> _What is expected_
Reproduce the listing verbatim through the line with "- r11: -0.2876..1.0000".

==== Raw data ====

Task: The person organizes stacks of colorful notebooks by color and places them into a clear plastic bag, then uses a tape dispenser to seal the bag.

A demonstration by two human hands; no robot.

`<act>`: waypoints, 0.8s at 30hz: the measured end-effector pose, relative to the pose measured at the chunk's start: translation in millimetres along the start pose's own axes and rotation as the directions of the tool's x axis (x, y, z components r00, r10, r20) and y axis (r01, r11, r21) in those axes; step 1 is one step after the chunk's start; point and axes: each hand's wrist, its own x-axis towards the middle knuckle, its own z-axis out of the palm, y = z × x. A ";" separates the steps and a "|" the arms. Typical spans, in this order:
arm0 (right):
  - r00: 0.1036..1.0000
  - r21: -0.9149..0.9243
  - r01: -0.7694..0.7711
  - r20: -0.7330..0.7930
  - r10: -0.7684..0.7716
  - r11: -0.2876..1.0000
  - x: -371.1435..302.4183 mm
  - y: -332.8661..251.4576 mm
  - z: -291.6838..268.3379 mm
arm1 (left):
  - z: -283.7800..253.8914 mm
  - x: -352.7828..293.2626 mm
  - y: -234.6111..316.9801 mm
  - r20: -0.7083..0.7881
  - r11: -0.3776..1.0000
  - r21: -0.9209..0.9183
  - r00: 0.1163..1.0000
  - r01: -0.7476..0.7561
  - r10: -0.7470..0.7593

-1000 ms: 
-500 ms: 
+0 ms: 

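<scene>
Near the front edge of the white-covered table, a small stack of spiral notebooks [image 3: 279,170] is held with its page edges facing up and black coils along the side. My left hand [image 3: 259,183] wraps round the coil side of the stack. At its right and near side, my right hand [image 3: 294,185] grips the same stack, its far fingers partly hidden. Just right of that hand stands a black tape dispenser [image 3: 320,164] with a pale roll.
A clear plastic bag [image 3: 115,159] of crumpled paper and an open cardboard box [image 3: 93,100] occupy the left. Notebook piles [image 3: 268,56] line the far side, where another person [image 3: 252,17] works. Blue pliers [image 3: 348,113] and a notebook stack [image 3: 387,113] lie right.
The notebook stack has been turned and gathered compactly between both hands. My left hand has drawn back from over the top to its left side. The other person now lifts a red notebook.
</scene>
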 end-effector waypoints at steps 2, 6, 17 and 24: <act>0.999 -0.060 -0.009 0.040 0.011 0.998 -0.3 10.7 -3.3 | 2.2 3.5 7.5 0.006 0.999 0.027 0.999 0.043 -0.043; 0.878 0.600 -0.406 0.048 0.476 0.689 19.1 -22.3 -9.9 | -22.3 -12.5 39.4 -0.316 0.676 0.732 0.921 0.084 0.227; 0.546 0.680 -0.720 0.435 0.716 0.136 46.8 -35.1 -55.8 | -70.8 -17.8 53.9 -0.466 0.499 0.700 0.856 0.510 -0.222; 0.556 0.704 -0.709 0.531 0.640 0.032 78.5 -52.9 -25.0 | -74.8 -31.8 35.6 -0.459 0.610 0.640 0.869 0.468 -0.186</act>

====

> _Result below_
Task: The person organizes stacks of colorful notebooks by color and places them into a clear plastic bag, then uses a tape dispenser to seal the bag.

A demonstration by two human hands; no robot.

`<act>`: waypoints, 0.8s at 30hz: the measured end-effector pose, relative to the pose measured at the chunk's start: translation in millimetres along the start pose's own axes and rotation as the directions of the tool's x axis (x, y, z components r00, r10, r20) and y axis (r01, r11, r21) in those axes; step 1 is one step after the chunk's start; point and axes: each hand's wrist, its own x-axis towards the middle knuckle, its own z-axis out of the palm, y = z × x. A ";" separates the steps and a "|" the arms. Typical spans, in this order:
arm0 (right):
  - r00: 0.1036..1.0000
  - r21: -0.9149..0.9243
  - r01: -0.7694..0.7711
  - r20: -0.7330..0.7930
  - r10: -0.7684..0.7716
  - r11: -0.2876..1.0000

The exercise requires nothing else.